I have a scenario where I need OCR the file which have more than 150 pages. In order to smoothen the process, is there any method which can break the pages of the single file and process it as multithreading.

Order By: Standard | Newest | Votes
Oksana Serdyuk posted this 15 June 2016

In your case we would suggest that you consider using parallel processing. This will allow you to recognize pages in a document in parallel, and thus decrease overall processing time. For detailed description of possible ways to implement parallel processing in FineReader Engine 11, please refer to the Developer’s Help file, the article Guided Tour→Advanced Techniques→Parallel Processing.

You could also take a look at the MultiProcessingRecognition demo tool for an example of parallel processing in FREngine.
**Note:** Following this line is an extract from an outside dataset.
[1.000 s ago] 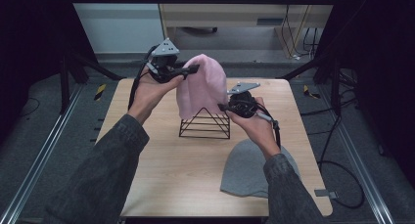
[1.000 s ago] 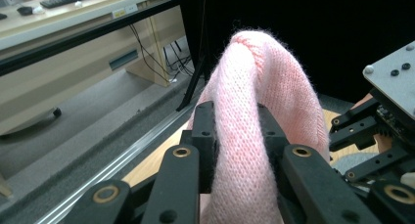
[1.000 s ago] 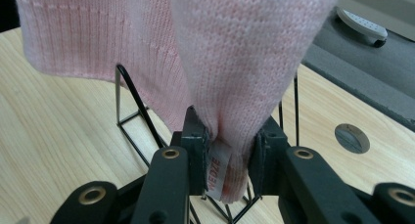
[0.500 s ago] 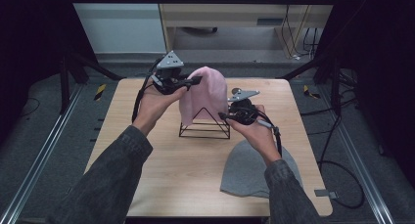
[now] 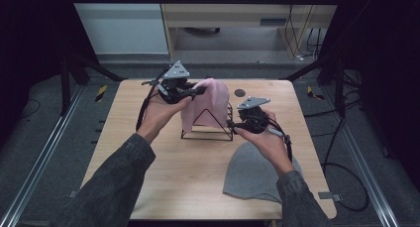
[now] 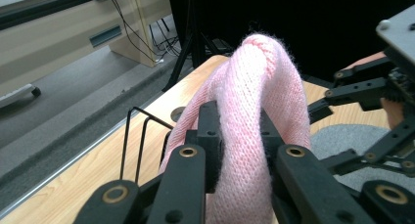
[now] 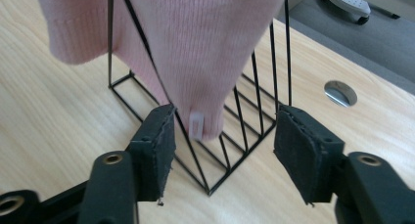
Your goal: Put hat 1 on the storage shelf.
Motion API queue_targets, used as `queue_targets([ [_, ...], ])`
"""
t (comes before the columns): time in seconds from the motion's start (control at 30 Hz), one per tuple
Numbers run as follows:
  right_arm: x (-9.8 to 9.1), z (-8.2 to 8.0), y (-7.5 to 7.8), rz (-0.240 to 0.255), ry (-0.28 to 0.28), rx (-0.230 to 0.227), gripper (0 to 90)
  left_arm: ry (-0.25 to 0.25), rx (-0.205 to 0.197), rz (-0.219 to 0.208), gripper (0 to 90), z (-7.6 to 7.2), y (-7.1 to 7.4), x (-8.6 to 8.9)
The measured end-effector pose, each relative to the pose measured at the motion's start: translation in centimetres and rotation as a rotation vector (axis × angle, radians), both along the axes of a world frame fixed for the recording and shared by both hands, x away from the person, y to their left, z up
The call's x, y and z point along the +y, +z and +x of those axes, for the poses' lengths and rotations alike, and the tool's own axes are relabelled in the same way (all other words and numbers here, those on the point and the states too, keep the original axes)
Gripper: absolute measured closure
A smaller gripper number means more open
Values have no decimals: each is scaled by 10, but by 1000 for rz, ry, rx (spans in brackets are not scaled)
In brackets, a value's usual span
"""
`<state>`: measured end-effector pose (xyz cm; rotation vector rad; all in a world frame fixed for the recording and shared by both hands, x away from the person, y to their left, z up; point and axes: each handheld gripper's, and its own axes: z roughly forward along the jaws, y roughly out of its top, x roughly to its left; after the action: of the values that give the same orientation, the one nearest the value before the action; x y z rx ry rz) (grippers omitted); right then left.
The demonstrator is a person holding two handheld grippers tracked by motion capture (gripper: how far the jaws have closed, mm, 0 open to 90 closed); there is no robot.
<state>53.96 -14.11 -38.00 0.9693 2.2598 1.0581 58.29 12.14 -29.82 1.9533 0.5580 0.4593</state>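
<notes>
Since a second ago the pink knitted hat [image 5: 205, 108] has come lower over the black wire rack [image 5: 208, 128], and both hands have sunk a little with it; the grey hat [image 5: 252, 175] lies unmoved on the wooden worktop [image 5: 124, 138] at the near right. The pink hat hangs draped over the rack's peak near the worktop's middle, its long axis running top to bottom, rounded crown uppermost and its open ribbed hem pointing down toward the rack's base (a small white tag sits at the hem, seen in the right gripper view). At the left, the left hand-held gripper [image 5: 195, 91] is clamped on a fold of the pink hat [image 6: 254, 131] up near the crown; in the left gripper view the knit bulges between the two black pads. At the right, the right hand-held gripper [image 5: 233, 124] has its jaws apart, having just been opening; in the right gripper view the hat's lower corner [image 7: 205, 67] and a rack wire [image 7: 191, 150] sit between the pads, the left pad right against that wire, the right pad clear of both.
</notes>
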Motion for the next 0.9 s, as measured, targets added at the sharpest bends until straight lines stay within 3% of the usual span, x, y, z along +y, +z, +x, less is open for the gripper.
queue_targets([
  [0.2, -13, -21, -13, 16, -28, 8, 350, 5, 5, -2, 788, 0, -2, 1],
  [0.37, -22, -35, -33, 35, -70, 31, 284, 6, 4, 3, 787, -1, -1, 0],
  [0.63, -29, -49, -55, 52, -97, 49, 249, 6, 7, 11, 785, -4, -2, -1],
  [0.9, -39, -57, -62, 56, -147, 57, 250, 2, 13, 20, 782, -10, -7, 2],
])
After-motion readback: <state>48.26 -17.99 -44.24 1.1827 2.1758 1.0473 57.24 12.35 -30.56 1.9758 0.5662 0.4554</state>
This demo tool can be found at:

  • %ALLUSERSPROFILE%\Application Data\ABBYY\SDK\10\FineReader Engine\Samples\DemoTools — for Windows XP, Windows Server 2003;
  • %ProgramData%\ABBYY\SDK\10\FineReader Engine\Samples\DemoTools — for Windows Vista, Windows Server 2008, Windows 7, Windows 8, Windows Server 2012.

nayeemkhan posted this 16 June 2016

In our scenario we are processing single file of multiple pages (Around 150 pages) ,is there any way that we can split the pages to the batch of 20 and process the OCR and then merge those pages.

Oksana Serdyuk posted this 17 June 2016

This algorithm, that you are describing will, be performed automatically in case of using multiprocessing. As it is recommended in the Help file, use the FRDocument object for parallel processing of multi-page documents. It is the most easy-to-code multiprocessing way, because you do not have to implement any additional interfaces. Please find the usage details in the 'Processing with FRDocument object' section, the article Guided Tour→Advanced Techniques→Parallel Processing.

Oksana Serdyuk posted this 17 June 2016

Also please note that to use multiprocessing your license must have the number of CPU cores available no less than 2(see the Productivity property → CPU cores).